YOUR GOAL
Set the listing down again, exactly as it stands below.

SUPPLIED INFORMATION
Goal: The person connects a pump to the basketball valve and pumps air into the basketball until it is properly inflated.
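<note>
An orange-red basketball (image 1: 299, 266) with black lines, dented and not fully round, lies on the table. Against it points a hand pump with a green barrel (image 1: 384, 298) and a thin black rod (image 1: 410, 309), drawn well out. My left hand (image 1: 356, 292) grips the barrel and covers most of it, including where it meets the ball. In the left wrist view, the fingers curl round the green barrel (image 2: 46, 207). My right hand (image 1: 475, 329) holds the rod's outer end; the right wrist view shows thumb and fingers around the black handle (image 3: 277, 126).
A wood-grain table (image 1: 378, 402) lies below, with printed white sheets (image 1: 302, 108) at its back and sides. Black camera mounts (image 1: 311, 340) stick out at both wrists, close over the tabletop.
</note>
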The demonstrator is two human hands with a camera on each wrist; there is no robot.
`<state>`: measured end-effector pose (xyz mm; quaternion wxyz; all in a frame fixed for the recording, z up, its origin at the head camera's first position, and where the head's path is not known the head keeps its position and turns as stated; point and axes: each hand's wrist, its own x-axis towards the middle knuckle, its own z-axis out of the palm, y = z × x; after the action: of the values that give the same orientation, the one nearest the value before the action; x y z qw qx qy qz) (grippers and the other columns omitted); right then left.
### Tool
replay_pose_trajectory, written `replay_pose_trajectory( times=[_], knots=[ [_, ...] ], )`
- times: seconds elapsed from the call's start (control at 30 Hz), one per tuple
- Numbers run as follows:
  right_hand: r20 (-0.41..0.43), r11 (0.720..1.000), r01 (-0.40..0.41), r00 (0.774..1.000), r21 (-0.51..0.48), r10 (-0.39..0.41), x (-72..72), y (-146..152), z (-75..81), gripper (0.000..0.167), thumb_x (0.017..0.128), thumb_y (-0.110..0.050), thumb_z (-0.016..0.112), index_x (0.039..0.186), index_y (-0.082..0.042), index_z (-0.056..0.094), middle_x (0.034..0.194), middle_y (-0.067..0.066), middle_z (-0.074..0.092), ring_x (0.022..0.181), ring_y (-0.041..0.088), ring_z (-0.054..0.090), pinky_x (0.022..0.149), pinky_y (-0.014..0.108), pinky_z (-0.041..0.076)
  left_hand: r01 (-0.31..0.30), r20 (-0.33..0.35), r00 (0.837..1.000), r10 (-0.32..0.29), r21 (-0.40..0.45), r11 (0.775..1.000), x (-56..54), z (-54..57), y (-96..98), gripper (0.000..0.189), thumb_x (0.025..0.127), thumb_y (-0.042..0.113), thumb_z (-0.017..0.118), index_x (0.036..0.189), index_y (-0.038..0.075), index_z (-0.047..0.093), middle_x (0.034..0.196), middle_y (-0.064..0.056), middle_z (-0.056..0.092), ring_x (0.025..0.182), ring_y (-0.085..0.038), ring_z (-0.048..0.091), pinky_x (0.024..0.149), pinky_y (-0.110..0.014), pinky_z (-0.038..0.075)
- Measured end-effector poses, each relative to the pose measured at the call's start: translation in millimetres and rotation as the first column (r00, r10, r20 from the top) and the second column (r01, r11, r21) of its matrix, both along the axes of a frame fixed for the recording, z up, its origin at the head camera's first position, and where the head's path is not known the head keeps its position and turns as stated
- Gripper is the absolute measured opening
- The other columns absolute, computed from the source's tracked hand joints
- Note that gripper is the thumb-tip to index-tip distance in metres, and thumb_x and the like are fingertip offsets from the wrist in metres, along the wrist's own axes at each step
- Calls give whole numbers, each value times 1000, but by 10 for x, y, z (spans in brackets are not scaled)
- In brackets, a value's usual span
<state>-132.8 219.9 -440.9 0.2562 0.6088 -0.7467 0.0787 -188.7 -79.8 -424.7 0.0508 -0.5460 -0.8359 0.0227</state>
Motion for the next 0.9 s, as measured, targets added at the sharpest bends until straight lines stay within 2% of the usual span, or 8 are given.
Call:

EXERCISE ANSWER
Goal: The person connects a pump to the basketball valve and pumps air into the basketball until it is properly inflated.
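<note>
An orange-red basketball (image 1: 299, 266) with black lines, dented and not fully round, lies on the table. Against it points a hand pump with a green barrel (image 1: 384, 298) and a thin black rod (image 1: 410, 309), drawn well out. My left hand (image 1: 356, 292) grips the barrel and covers most of it, including where it meets the ball. In the left wrist view, the fingers curl round the green barrel (image 2: 46, 207). My right hand (image 1: 475, 329) holds the rod's outer end; the right wrist view shows thumb and fingers around the black handle (image 3: 277, 126).
A wood-grain table (image 1: 378, 402) lies below, with printed white sheets (image 1: 302, 108) at its back and sides. Black camera mounts (image 1: 311, 340) stick out at both wrists, close over the tabletop.
</note>
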The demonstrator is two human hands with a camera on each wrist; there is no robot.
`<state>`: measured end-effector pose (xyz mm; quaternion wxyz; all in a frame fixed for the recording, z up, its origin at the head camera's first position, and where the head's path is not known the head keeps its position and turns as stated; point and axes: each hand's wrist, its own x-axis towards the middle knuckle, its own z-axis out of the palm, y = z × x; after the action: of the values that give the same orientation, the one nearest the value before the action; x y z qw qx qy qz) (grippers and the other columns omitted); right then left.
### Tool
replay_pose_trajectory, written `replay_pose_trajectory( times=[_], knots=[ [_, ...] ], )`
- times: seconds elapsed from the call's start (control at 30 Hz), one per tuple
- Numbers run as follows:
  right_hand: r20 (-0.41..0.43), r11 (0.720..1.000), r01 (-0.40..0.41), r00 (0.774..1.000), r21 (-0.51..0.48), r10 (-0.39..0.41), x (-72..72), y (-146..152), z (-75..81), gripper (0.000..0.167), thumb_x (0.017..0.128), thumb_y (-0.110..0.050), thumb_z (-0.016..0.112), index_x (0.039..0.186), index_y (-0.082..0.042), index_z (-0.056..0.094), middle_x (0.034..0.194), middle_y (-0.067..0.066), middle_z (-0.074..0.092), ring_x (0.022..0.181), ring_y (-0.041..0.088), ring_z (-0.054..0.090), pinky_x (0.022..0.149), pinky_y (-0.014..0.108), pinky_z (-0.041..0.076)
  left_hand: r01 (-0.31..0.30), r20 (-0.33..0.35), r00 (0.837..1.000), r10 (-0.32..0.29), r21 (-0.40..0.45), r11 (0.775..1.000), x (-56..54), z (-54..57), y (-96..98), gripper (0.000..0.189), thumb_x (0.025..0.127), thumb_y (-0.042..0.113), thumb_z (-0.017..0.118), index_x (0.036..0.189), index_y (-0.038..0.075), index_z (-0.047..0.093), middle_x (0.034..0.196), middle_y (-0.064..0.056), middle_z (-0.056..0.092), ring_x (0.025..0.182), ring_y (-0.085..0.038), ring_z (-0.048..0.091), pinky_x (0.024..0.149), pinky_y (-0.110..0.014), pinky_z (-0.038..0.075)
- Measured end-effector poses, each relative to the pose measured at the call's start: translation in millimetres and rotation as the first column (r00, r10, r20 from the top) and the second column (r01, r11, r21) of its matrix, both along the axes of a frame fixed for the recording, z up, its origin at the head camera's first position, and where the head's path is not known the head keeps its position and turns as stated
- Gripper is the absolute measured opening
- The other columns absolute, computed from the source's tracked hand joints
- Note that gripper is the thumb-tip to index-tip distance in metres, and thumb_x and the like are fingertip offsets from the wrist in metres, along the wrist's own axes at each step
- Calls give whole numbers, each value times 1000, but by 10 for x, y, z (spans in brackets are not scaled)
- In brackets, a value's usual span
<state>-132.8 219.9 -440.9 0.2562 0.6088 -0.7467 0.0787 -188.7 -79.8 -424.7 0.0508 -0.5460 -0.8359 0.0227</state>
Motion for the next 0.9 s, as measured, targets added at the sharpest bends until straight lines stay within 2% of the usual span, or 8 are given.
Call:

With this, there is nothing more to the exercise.